The scandal turned into a longstanding feud between Pittock and Daly. When the Councilman ran for mayor in 1917 and was expected to win by a landslide, The Oregonian ran a slander campaign against him. Then, days before the election, Daly’s home was ransacked…yet nothing seemed to be stolen. Except, it turned out, for one document that ran in the paper’s Sunday edition: A 1910 application for Socialist Party membership. One wouldn’t think this would be surprising of a proud labor leader, but 1917 was the year of the Russian Revolution, making Socialism seem radical. Daly only lost by 1%, but lose he did, and he never tried to return to public office, even after Pittock died in 1919.

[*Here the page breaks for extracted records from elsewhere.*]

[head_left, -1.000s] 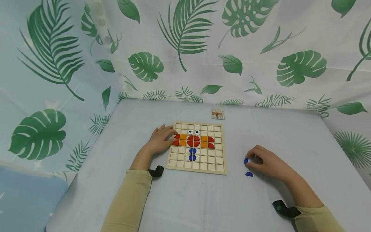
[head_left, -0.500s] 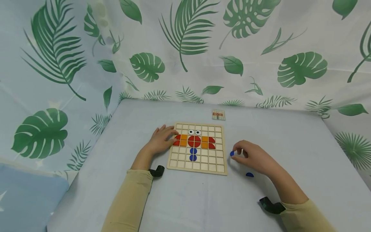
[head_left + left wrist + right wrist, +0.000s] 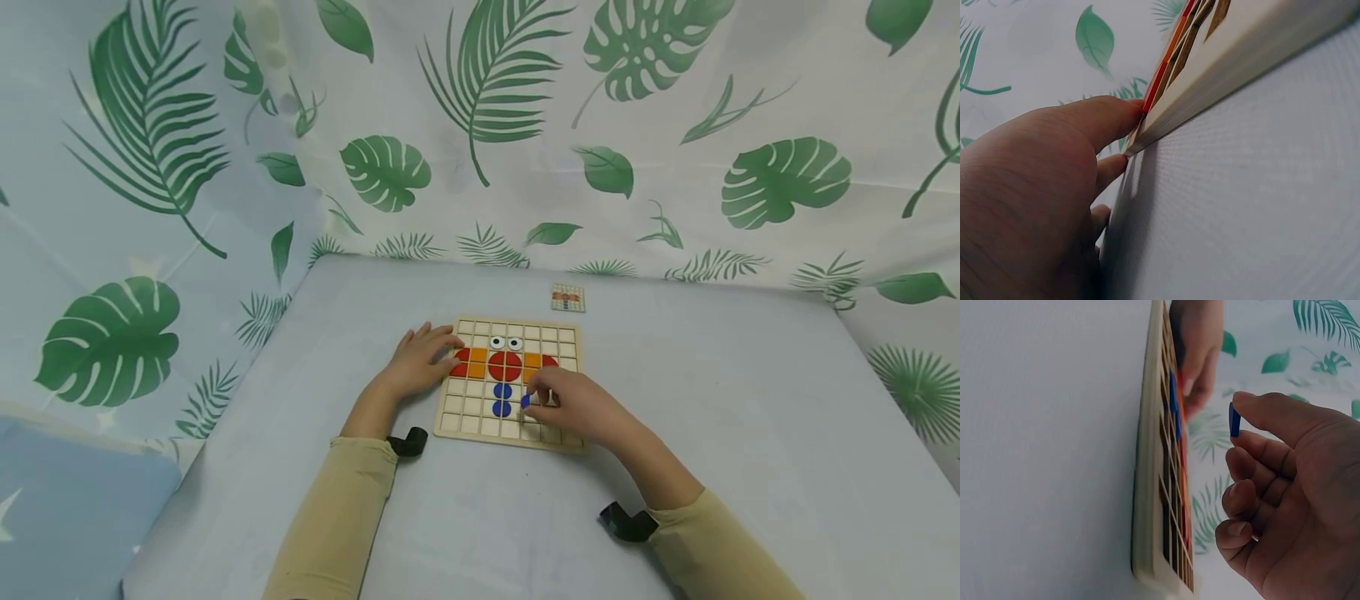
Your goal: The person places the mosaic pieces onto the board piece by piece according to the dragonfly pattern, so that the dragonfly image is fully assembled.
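Observation:
A square wooden grid board (image 3: 472, 427) lies on the table, with red, orange and blue flat pieces and two eye discs (image 3: 506, 342) set in its cells. My left hand (image 3: 416, 362) rests at its left edge, with fingertips touching the rim near a red piece (image 3: 460, 367). Over the board's right half, my right hand (image 3: 577, 404) pinches a small blue piece (image 3: 1234, 420) between thumb and index finger. In the right wrist view this piece stands on edge, apart from the board. Blue pieces (image 3: 502, 400) form two small discs just left of it. The right hand covers the board's lower right cells.
A small pattern card (image 3: 567, 297) showing a similar picture lies behind the board. Black wrist mounts (image 3: 628, 523) sit at both sleeves. The pale cloth tabletop (image 3: 450, 517) meets leaf-print curtains (image 3: 525, 208) at the back and left.
My right hand has carried the blue piece leftward from the table to over the board. A second blue half-circle on the table is now hidden behind the right arm. The left hand stays put.

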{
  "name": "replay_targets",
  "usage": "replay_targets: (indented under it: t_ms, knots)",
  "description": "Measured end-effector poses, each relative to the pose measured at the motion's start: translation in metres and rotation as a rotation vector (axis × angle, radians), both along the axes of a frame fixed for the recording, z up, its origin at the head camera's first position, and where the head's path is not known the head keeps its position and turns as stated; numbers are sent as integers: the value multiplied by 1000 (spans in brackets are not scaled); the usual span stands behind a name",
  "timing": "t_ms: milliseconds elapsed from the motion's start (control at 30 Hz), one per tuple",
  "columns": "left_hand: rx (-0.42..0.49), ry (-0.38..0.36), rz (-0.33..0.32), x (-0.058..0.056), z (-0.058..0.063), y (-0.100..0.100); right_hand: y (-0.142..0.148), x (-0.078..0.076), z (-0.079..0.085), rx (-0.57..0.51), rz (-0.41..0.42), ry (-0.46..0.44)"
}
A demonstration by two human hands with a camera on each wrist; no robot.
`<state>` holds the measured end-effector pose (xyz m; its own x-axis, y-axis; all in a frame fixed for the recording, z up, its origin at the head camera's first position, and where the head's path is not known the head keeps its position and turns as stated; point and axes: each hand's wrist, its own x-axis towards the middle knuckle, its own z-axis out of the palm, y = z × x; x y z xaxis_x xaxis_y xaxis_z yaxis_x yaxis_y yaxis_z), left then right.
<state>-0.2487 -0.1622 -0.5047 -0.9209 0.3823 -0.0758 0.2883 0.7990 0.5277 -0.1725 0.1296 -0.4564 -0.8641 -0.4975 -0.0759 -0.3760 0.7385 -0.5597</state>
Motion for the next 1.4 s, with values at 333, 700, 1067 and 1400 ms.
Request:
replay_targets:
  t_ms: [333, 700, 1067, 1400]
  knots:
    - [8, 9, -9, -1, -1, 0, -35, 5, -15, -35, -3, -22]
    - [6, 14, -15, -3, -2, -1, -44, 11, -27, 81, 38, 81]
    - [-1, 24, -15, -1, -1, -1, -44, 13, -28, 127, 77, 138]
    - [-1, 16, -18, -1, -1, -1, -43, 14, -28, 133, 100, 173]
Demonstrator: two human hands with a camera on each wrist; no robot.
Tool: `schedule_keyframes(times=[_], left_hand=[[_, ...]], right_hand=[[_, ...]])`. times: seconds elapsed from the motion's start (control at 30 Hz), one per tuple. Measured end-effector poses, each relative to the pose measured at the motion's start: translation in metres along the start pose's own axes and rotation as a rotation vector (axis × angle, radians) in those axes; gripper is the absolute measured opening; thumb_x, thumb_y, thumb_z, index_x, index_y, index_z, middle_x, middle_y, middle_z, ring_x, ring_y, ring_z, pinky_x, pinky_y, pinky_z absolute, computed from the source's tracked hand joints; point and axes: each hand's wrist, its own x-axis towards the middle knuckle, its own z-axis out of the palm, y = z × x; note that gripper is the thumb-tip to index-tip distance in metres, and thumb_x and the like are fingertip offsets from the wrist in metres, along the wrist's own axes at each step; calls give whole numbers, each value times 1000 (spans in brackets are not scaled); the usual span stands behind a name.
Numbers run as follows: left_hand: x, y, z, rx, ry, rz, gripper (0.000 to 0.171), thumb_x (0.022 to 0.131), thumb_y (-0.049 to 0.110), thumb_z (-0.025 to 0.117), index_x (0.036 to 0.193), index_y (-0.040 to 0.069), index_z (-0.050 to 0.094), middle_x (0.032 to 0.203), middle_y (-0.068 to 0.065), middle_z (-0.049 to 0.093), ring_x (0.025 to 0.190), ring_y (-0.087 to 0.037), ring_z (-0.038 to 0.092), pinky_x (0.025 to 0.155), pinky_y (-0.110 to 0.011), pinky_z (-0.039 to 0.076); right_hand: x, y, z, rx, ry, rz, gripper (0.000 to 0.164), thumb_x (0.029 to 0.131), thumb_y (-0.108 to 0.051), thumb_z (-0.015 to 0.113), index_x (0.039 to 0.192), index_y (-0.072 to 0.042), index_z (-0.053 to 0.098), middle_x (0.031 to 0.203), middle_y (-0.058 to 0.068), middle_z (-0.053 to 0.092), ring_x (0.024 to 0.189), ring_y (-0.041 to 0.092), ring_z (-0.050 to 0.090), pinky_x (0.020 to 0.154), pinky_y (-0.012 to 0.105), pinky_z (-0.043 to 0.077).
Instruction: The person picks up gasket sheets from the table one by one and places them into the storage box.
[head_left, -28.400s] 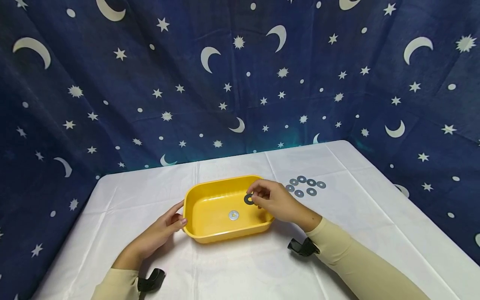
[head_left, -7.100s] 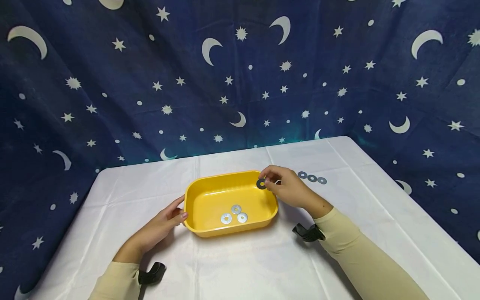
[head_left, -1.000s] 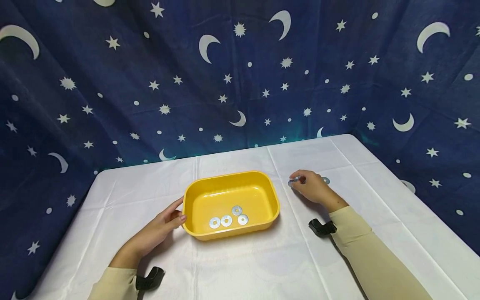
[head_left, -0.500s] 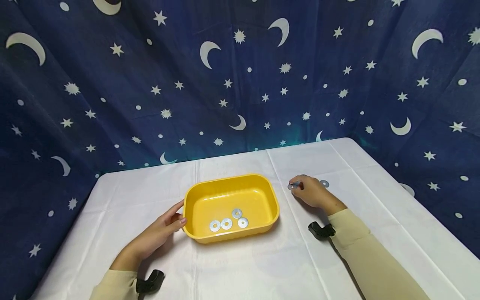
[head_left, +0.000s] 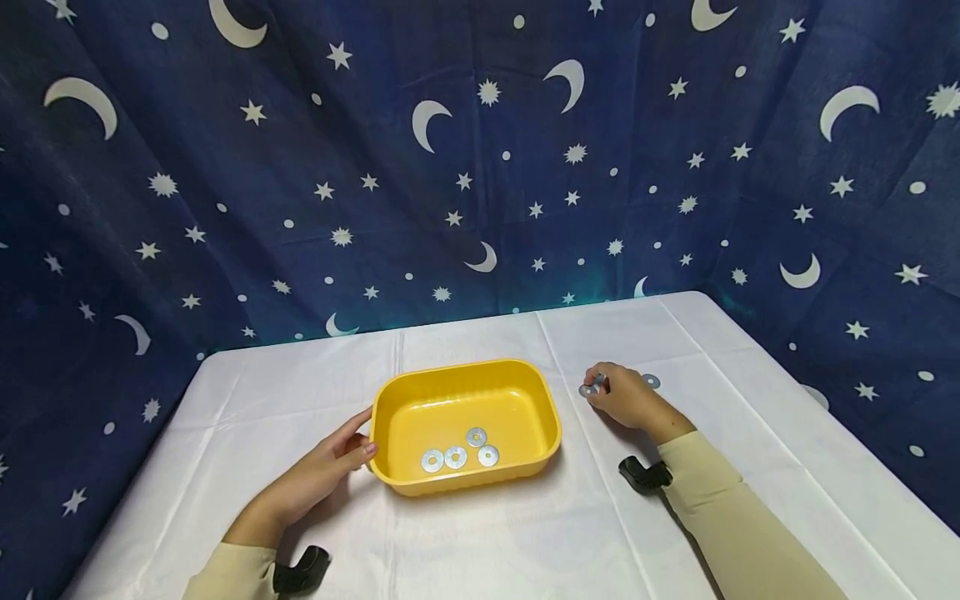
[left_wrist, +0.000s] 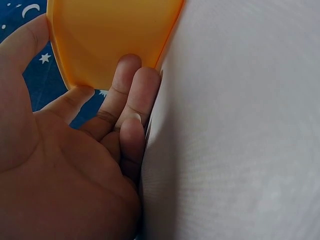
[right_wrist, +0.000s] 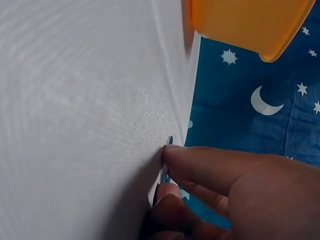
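Note:
A yellow tray [head_left: 467,483] stands on the white cloth with several metal washers [head_left: 455,457] lying flat near its front wall. My left hand [head_left: 311,479] holds the tray's left end, thumb at the rim and fingers against the outside, as the left wrist view also shows. To the right of the tray, my right hand [head_left: 633,404] pinches a thin grey washer [right_wrist: 164,172] between thumb and fingers, close over the cloth. At these fingertips, a flat washer [head_left: 587,390] overlaps it in the head view. Just behind the right hand lies one more washer [head_left: 651,381], partly hidden.
The white-clothed table [head_left: 480,550] ends at a dark blue curtain [head_left: 480,208] with moons and stars, which hangs behind it and on both sides. Black camera mounts [head_left: 302,571] sit at both wrists.
Since the oldest frame, washers in the tray have gone from one to several, and fewer lie on the table. Over the last second the right hand stays at the washers and the left barely moves.

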Motion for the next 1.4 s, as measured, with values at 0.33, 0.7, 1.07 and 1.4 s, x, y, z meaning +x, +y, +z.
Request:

As for the Pittock Mansion, it remained in the family until 1958. In 1962, the mansion was damaged by the Columbus Day Storm. It was cheaper to demolish than try to repair, but Portlanders didn’t want to see it go, and raised $75,000 in three months to help the City of Portland purchase it. Ironic, right? City Hall responded to the public demand, and purchased the estate in 1964. It took 15 months to restore, and was opened to the public in 1965 through the Bureau of Parks and Recreation. In 1974, the property was added to the National Register of Historic Places.
The Bagdad Theatre in the Hawthorne District is also on the National Register of Historic Places. It was founded by Universal Pictures in 1927, featuring live performances as well as movies. Sammy Davis Jr. was among the early performers, as a member of the Will Mastin Trio.